The one anastomosis gastric bypass (OAGB) is an effective treatment to induce sustained weight loss in morbidly obese patients. Concerns remain regarding the development of reflux. The aim of this study was to investigate the effect of an “anti-reflux suture” as anti-reflux modification to prevent reflux.

Method

This is a single-center retrospective cohort study of patients who underwent a primary OAGB at the Center Obesity North-Netherlands (CON) between January 2015 and December 2016. Reflux was defined as symptoms of acid/bilious regurgitation or pyrosis. This was consequently asked and reported at each follow-up visit. Outcomes of patients with an anti-reflux suture were compared to those without.

Results

In 414 (59%) of the 703 included patients, an anti-reflux suture was applied. Follow-up at 3 years was 74%. The incidence of reflux did not differ between patients with or without an anti-reflux suture (57 versus 56%, respectively; P = 0.9). The presence of an anti-reflux suture was significantly associated with a lower incidence of conversion to Roux-en-Y gastric bypass (RYGB) for reflux (OR 0.56, 95%CI 0.34–0.91).

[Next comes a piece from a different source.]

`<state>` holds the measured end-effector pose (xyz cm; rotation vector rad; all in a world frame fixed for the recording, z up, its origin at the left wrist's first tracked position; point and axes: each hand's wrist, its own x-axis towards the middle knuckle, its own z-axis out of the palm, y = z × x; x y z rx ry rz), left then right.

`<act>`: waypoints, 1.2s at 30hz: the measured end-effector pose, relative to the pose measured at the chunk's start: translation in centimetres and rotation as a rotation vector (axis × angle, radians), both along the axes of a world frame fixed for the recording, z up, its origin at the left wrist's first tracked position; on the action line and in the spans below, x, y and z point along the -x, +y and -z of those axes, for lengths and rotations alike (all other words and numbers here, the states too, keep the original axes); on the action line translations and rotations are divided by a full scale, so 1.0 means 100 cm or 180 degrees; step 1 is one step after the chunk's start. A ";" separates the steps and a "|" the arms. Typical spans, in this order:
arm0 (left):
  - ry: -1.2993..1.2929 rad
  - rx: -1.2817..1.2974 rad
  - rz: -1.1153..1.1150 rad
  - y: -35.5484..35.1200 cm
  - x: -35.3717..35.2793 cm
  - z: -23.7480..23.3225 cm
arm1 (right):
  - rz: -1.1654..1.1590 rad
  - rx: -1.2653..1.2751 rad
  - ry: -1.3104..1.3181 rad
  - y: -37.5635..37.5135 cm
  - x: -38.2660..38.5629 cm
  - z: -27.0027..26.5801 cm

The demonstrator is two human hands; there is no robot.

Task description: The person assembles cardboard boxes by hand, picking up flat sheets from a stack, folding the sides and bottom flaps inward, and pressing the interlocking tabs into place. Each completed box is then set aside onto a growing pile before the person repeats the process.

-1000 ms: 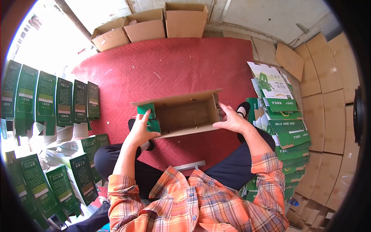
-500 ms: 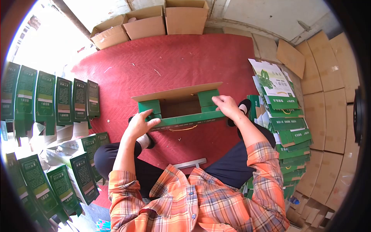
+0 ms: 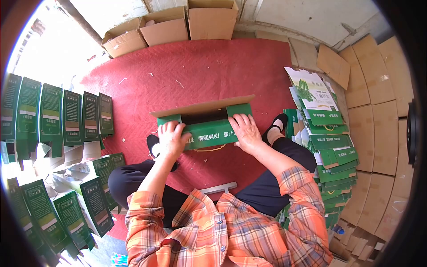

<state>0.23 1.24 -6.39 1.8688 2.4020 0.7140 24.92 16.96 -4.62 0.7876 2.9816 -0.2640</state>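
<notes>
A green printed carton (image 3: 209, 130) with brown cardboard inside stands on the red mat (image 3: 195, 75) in front of my knees. Its far brown flap (image 3: 202, 106) sticks up and away from me. My left hand (image 3: 172, 139) presses on the near green flap at the carton's left end, over the small side flap. On the right end of that same flap rests my right hand (image 3: 245, 131), fingers spread. A yellow cord handle (image 3: 208, 149) hangs below the carton's near side.
Folded green cartons (image 3: 66, 116) stand in rows at my left. A stack of flat green cartons (image 3: 327, 138) lies at my right, with flat brown cardboard (image 3: 378, 115) beyond it. Three open brown boxes (image 3: 171, 29) line the mat's far edge. A white bar (image 3: 218, 189) lies between my legs.
The carton was open with its inside showing. Both hands folded the side flaps in, then brought the near green flap down over them.
</notes>
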 end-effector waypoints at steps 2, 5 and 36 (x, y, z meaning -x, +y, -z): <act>-0.0060 0.0577 0.0415 -0.006 -0.016 -0.022 | 0.0026 -0.0106 0.0100 0.001 0.004 0.003; 0.0296 0.0718 0.0446 -0.010 -0.024 -0.012 | -0.0007 -0.0014 0.0194 0.002 0.003 0.002; 0.0026 0.0851 0.0648 0.001 -0.015 -0.007 | -0.0185 -0.0410 -0.0436 0.003 0.012 0.001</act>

Patients preoperatively diagnosed with gastroesophageal reflux disease (GERD) were 5.2 times more likely to need a conversion to RYGB for reflux (95%CI 2.7–10.1).

Conclusion

The presence of preoperative GERD should be weighted heavily in the decision to perform an OAGB as this is a major risk factor for conversion surgery due to reflux. The anti-reflux suture might be a valuable addition to the procedure of the OAGB because it results in fewer conversion surgeries for reflux.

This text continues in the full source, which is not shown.